- Created by: Howard Brenton
- Directed by: Rob Walker
- Starring: Denis Lawson Lindsay Duncan George Baker Simon Callow Leonie Mellinger
- Composer: Richard Hartley
- Country of origin: United Kingdom
- No. of episodes: 4

Production
- Producer: Robin Midgley
- Running time: 50 Minutes

Original release
- Network: BBC2
- Release: 15 January – 5 February 1986

= Dead Head (TV series) =

Dead Head is a four-part crime thriller scripted by Howard Brenton. It juxtaposed 1940s film noir style and costumes with contemporary London settings. It was directed by Rob Walker.

==Plot==
Petty criminal Eddy Cass (Lawson) receives a mysterious box that proves to contain the head of a young woman.

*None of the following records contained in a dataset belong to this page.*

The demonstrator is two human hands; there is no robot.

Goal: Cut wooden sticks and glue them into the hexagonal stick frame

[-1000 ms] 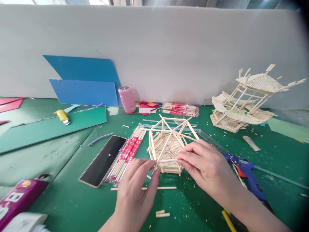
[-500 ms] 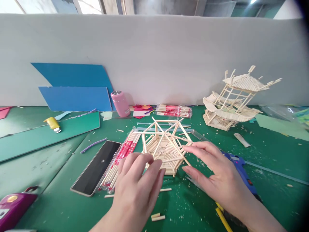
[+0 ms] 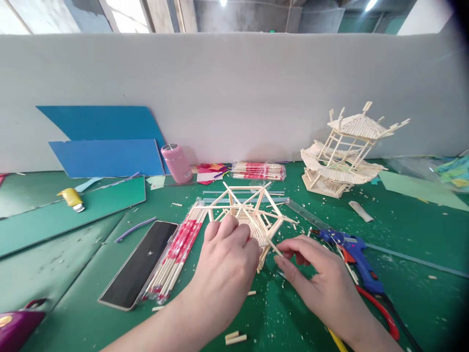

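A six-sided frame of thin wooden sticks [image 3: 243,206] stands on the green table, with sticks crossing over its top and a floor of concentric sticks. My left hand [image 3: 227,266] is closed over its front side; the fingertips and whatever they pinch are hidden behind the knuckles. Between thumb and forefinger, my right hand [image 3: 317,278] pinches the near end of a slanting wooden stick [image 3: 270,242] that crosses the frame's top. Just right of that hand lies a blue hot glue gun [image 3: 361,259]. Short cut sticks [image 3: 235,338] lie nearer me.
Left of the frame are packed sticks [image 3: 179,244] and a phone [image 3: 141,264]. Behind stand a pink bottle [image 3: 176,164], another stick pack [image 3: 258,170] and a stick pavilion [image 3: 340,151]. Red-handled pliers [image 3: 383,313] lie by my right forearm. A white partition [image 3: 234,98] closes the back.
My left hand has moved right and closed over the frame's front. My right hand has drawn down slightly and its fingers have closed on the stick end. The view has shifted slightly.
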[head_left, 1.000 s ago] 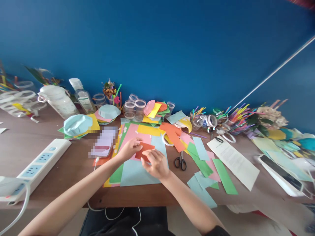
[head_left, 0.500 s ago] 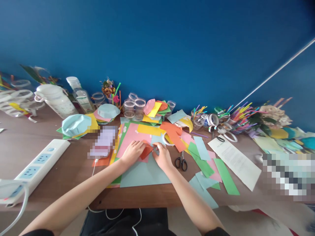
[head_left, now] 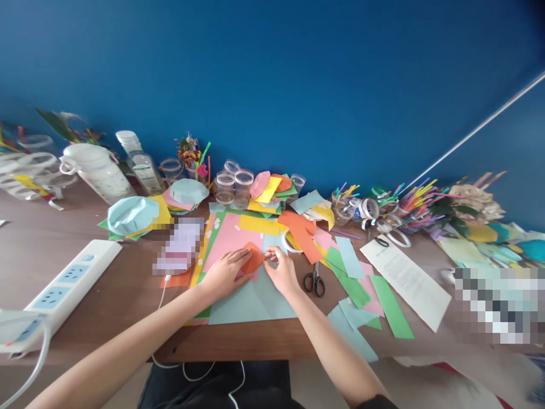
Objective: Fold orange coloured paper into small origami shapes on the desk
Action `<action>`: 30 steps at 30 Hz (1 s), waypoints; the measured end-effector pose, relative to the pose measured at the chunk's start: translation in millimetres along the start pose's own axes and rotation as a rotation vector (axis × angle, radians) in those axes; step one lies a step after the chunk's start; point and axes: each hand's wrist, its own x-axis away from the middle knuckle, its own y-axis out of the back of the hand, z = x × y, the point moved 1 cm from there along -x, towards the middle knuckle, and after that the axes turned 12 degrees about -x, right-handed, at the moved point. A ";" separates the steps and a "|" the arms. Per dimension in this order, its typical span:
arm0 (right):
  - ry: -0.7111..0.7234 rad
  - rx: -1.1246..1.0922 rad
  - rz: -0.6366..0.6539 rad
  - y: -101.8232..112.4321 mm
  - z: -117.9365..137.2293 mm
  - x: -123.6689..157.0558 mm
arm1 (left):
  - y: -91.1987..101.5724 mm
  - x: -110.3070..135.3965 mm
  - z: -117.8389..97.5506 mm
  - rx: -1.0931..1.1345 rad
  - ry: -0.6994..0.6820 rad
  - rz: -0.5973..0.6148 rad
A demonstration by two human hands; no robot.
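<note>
A small piece of orange paper (head_left: 252,260) lies between my hands, over pink paper (head_left: 221,238) and a large light blue sheet (head_left: 255,301). My left hand (head_left: 225,272) rests flat on its left part, fingers stretched out and covering some of it. At the right corner of the orange paper, my right hand (head_left: 281,270) pinches with thumb and forefinger; the other fingers are curled. A white tape roll (head_left: 291,242) lies just beyond my right hand. Black-handled scissors (head_left: 314,283) lie to its right.
Left of the papers are a phone (head_left: 179,247) on a cable and a white power strip (head_left: 68,287). Folded paper pieces (head_left: 133,216), clear cups (head_left: 243,187) and a bottle (head_left: 145,170) stand along the wall. Green strips (head_left: 392,307) and a printed sheet (head_left: 409,281) lie right.
My left hand has slid slightly down and left, uncovering more of the orange paper. My right hand stays at the paper's right corner with little movement.
</note>
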 end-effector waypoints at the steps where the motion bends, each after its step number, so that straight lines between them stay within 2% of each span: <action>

This involves Cass in a conspiracy by the British security services to frame him for the crimes of a sadistic serial murderer of prostitutes.

==Critical reception==
The Times called it an "intriguing tale," though "neither a pleasant thriller to watch nor to contemplate"; while The Guardian thought it had "lashings of panache and style"; and writing in 1996, the Evening Standard called it the "only British series that came close to Twin Peaks jocular malice."

==Home media==
The series was released on DVD in the UK on 15 April 2013.